Step 1: Map User Workflows

For each core workflow, identify where users:

| Workflow Step | User Action | Time Spent | Friction | Data Available? | |-------------|-------------|-----------|----------|----------------| | [step] | [what they do] | [minutes] | [High/Med/Low] | [Yes/No — what data] |

Step 2: AI Opportunity Filter

For each high-friction step, evaluate AI fit:

Good AI candidates:

  • Tasks that are repetitive but require judgment (classification, prioritization, summarization)
  • Processes with lots of data but little insight (pattern detection, anomaly detection)
  • Personalization at scale (recommendations, content curation)
  • Content generation with human review (drafts, suggestions, completions)
  • Prediction based on historical patterns (forecasting, risk scoring)

Bad AI candidates (Nate B Jones principle: don't force it):

  • Tasks requiring perfect accuracy with no tolerance for errors
  • Workflows where users need to trust and verify every output
  • Problems that are simpler to solve with traditional software
  • Features where AI adds complexity without proportional value
  • Areas with insufficient or biased training data

Step 3: Evaluate Each Opportunity

| Opportunity | AI Approach | User Value | Data Ready? | Build/Buy | Effort | Risk | |------------|-----------|-----------|------------|-----------|--------|------| | [opportunity] | [technique] | [benefit] | [Y/N] | [build/buy/partner] | [S/M/L] | [H/M/L] |

Step 4: Value Assessment

For each opportunity, answer:

User value: Does this save time, reduce errors, or enable something previously impossible? Business value: Does this increase revenue, reduce cost, or create competitive moat? Feasibility: Can we build this with available data, team, and infrastructure?
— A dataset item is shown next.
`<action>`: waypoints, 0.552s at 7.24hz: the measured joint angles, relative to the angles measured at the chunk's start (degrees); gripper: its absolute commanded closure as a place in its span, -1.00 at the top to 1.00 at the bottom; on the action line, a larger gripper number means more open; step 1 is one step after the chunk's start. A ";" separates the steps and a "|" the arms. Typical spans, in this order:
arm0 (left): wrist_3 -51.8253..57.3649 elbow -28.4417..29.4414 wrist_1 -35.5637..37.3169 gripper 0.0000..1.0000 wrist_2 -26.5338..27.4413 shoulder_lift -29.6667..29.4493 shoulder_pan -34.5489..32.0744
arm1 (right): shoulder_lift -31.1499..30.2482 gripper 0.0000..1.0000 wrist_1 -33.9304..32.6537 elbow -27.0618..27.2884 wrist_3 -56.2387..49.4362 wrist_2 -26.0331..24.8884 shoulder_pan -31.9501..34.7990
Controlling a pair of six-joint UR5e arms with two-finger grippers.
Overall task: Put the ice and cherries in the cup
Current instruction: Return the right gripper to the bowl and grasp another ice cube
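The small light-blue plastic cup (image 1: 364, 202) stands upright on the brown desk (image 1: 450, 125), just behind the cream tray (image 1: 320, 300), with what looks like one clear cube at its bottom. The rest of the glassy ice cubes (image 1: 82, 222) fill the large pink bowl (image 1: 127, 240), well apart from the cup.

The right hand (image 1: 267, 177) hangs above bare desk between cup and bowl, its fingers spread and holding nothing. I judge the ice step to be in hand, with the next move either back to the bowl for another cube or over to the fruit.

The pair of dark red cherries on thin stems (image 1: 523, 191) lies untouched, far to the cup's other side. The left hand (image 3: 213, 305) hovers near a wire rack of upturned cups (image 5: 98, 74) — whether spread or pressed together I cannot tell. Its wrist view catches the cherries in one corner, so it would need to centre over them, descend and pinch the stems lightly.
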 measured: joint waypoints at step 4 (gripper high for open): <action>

Risk: What happens when the AI is wrong? How bad is a false positive/negative? Trust: Will users trust AI in this context? How do we build that trust?
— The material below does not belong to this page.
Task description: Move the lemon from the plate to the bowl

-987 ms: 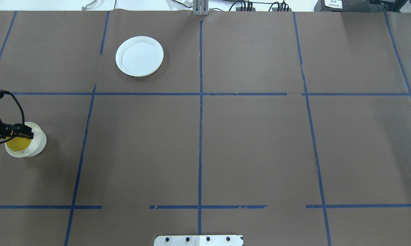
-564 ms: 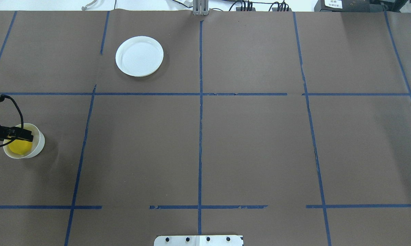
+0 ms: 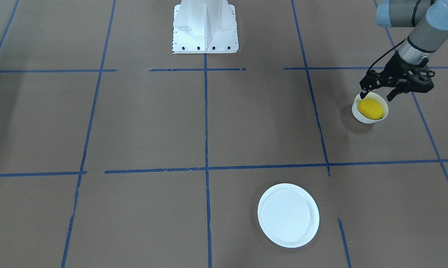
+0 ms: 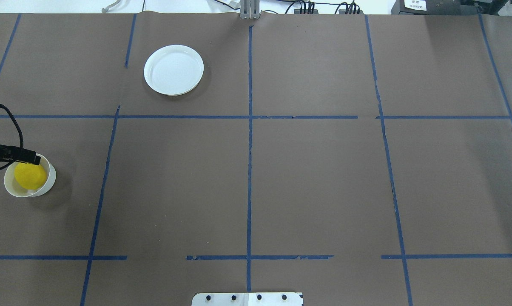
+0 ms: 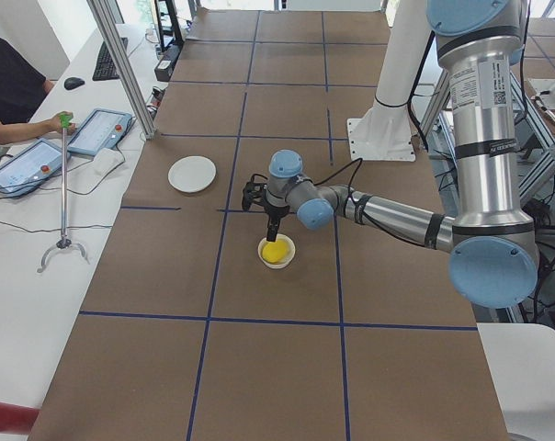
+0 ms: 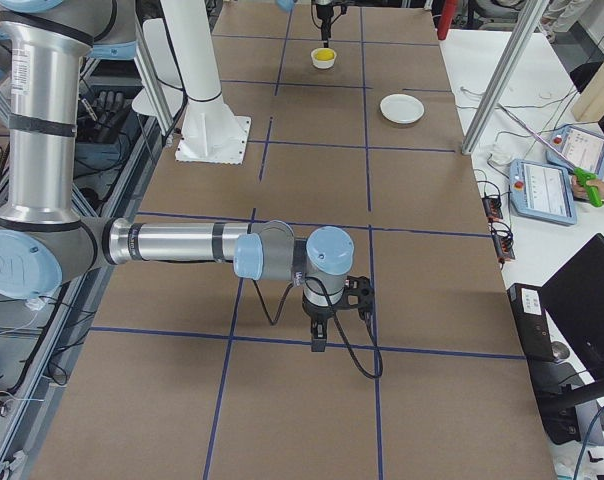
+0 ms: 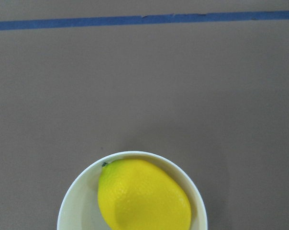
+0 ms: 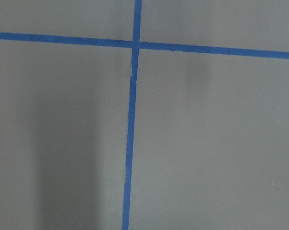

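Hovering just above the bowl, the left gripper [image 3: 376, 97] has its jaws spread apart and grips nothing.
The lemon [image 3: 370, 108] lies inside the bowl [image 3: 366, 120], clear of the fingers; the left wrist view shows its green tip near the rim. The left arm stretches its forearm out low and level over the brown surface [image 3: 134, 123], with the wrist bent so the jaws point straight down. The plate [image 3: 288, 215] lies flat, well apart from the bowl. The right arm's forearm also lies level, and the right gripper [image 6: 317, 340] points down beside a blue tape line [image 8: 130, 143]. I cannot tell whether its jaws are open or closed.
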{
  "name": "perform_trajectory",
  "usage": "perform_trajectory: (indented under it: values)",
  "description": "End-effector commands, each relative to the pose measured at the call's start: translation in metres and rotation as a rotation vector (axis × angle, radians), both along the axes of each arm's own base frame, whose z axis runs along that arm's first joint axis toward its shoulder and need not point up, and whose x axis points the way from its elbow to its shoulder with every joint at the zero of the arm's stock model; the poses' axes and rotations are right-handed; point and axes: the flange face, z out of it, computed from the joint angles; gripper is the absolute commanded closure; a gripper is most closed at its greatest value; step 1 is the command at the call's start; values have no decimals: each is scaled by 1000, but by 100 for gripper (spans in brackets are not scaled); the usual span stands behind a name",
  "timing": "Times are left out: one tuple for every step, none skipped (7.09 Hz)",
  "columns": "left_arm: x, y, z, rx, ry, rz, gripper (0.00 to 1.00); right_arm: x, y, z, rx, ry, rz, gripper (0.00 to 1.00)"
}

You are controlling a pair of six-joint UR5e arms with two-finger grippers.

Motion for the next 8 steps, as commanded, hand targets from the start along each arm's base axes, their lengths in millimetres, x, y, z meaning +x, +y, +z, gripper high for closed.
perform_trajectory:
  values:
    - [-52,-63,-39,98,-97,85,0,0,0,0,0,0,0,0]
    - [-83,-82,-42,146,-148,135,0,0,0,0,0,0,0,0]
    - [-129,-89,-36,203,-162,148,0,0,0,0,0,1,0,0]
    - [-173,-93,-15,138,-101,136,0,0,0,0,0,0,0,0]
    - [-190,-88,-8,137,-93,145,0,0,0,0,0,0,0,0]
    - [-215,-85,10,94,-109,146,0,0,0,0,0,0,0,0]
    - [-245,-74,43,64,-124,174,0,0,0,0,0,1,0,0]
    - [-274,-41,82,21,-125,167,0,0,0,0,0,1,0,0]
Step 5: Implementation Strategy

For top opportunities:

Start with augmentation, not automation. AI suggests, human decides. This builds trust and generates training data for better models.
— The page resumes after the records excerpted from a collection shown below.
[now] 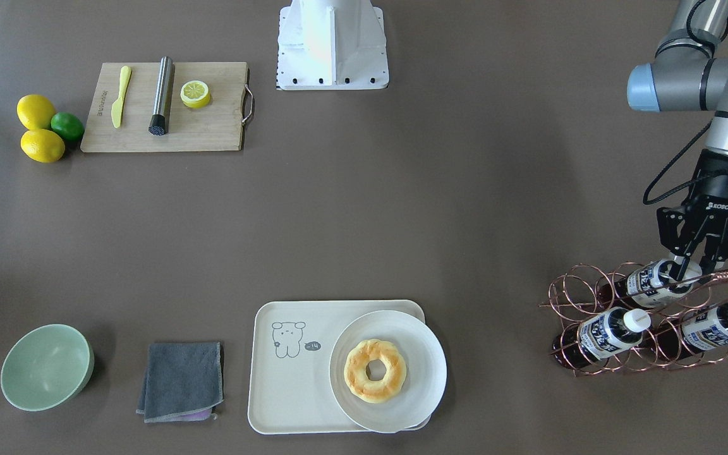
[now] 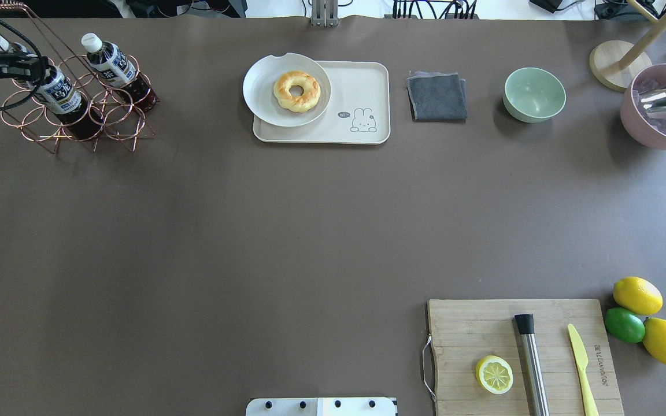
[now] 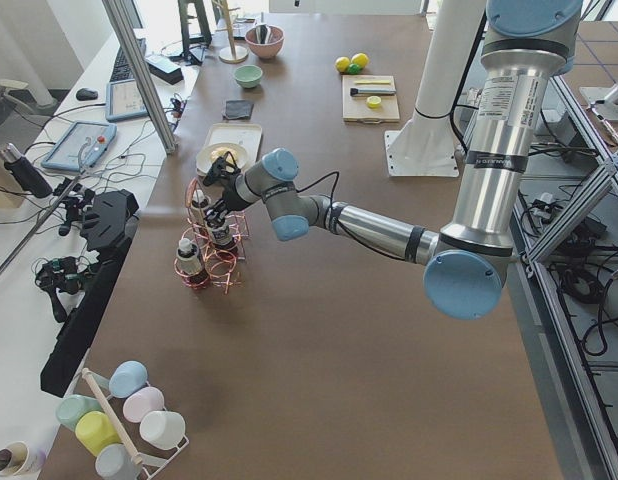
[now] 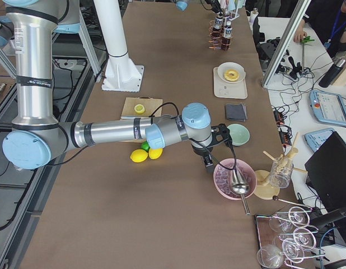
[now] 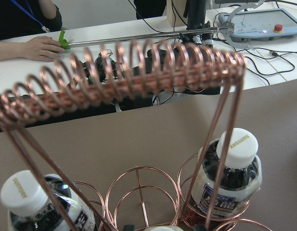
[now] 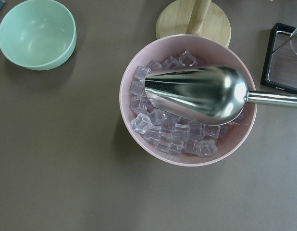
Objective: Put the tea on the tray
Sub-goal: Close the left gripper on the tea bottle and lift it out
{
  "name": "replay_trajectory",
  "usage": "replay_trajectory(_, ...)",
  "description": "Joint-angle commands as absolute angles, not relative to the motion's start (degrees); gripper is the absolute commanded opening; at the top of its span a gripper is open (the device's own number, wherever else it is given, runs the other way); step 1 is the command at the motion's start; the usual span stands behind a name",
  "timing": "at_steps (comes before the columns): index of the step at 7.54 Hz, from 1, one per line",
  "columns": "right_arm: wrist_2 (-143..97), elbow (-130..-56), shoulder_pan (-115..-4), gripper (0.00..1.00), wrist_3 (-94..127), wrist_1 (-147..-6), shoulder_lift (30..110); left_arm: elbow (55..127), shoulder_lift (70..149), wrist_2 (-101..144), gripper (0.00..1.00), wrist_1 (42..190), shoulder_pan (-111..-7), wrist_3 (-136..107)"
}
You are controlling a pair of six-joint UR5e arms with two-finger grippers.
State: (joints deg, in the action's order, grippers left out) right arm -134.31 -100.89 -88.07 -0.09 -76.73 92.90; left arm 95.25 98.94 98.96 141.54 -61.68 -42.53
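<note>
**Left pincer at the top bottle, open bench toward the tray**

The left pincer (image 1: 692,268) straddles the neck of the tea (image 1: 651,282), the topmost of three bottles lying tilted in a copper wire rack (image 1: 569,309) near a bench (image 1: 465,208) corner. Whether it clamps, I cannot tell. The rack's coiled handle (image 5: 119,72) arches close by. Bare bench separates the rack from the tray (image 1: 288,395). The tray's bear end is free, and a plate (image 1: 427,354) overhangs its other edge. The right pincer (image 4: 209,161) hangs by the ice bowl (image 4: 234,179), its grip untellable. Readable: "ROBOTIQ" on the left pincer, "SUNTORY" on the caps (image 5: 243,147).
</note>
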Motion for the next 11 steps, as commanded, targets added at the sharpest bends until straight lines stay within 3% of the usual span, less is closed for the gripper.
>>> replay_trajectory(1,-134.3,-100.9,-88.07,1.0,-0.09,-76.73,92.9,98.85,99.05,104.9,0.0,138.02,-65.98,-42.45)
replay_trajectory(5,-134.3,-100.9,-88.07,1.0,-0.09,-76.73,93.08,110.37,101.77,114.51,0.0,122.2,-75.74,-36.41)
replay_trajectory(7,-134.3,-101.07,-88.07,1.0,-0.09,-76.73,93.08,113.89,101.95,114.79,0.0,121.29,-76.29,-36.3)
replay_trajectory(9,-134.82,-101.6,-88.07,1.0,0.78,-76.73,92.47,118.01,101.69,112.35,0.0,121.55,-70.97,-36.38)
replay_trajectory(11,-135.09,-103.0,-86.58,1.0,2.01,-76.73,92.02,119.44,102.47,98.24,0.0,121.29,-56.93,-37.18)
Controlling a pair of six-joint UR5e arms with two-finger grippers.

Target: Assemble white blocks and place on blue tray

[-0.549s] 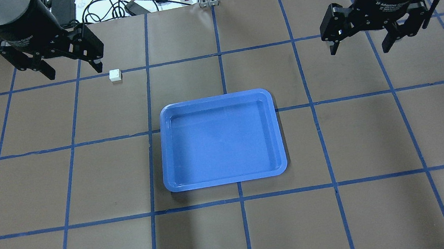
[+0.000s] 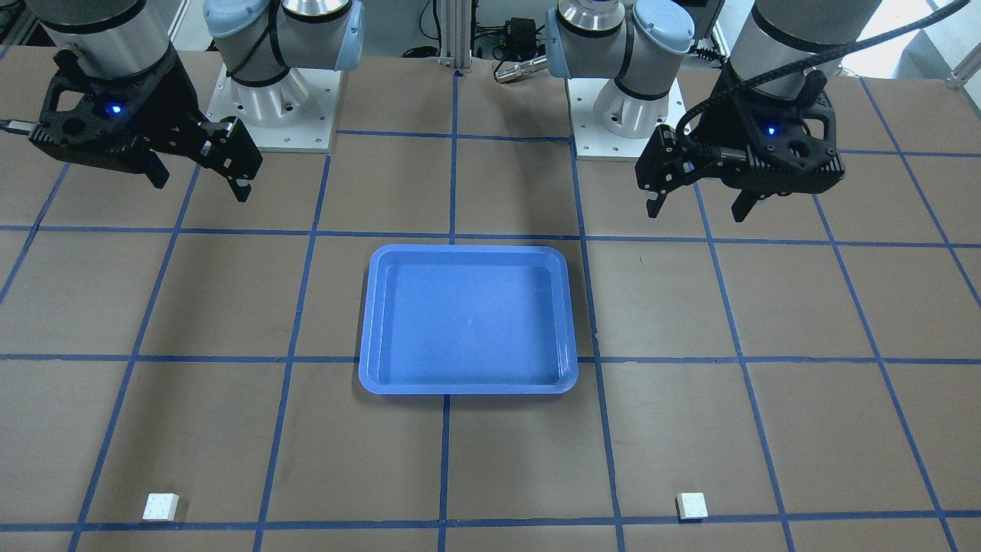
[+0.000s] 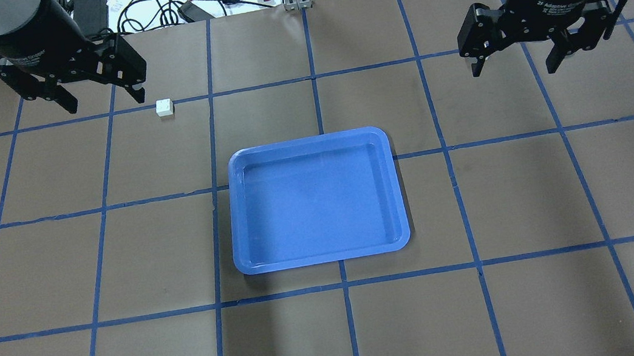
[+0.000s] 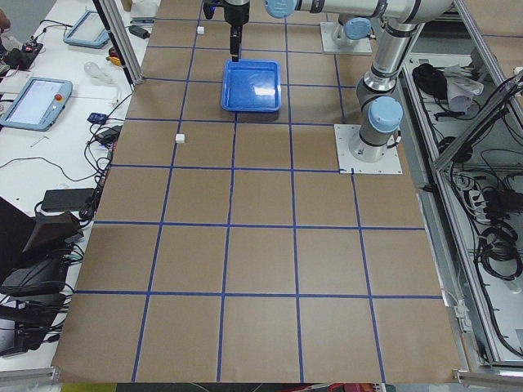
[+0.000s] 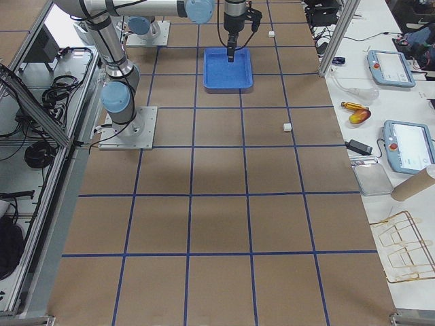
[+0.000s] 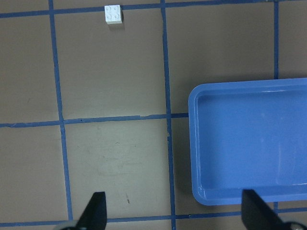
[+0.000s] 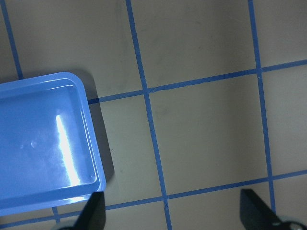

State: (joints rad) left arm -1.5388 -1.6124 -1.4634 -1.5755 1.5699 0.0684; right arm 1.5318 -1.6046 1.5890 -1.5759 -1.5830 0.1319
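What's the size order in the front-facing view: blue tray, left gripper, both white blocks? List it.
1. blue tray
2. left gripper, raised nearer the camera
3. left white block and right white block, alike

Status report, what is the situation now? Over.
Both empty: left gripper open, right gripper open. Two white blocks apart on table, not joined; blue tray empty. Nothing blocking.

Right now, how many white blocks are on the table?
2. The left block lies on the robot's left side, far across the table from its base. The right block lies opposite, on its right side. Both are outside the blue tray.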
Build the feedback loop. Every AI feature needs a way for users to correct it. These corrections become training data that makes the model better over time.

Plan for failure gracefully. What's the user experience when the AI is wrong? If there's no good fallback, the feature isn't ready.

Output

# AI Opportunity Assessment — [Product Name]

## Executive Summary
[2-3 sentences: top opportunities, strategic recommendation, readiness assessment]

## Opportunity Map
| Priority | Opportunity | Value | Feasibility | Recommended Approach |
|----------|-----------|-------|-------------|---------------------|
| 1 | [opportunity] | High | High | [approach] |
| 2 | [opportunity] | High | Medium | [approach] |
| 3 | [opportunity] | Medium | High | [approach] |

## Detailed Analysis
[Per-opportunity deep dive]

## What NOT to Build with AI
[Opportunities that were evaluated and rejected, with reasoning]

## Prerequisites
- Data requirements: [what's needed]
- Team requirements: [hire/upskill/partner]
- Infrastructure: [what's needed]

## Recommended Roadmap
- **Phase 1 (0-3 months):** [Quick win AI feature — augmentation mode]
- **Phase 2 (3-6 months):** [Higher complexity — with feedback loop data from Phase 1]
- **Phase 3 (6-12 months):** [Full automation where trust has been established]

Save as AI-OPPORTUNITIES-[product-name].md.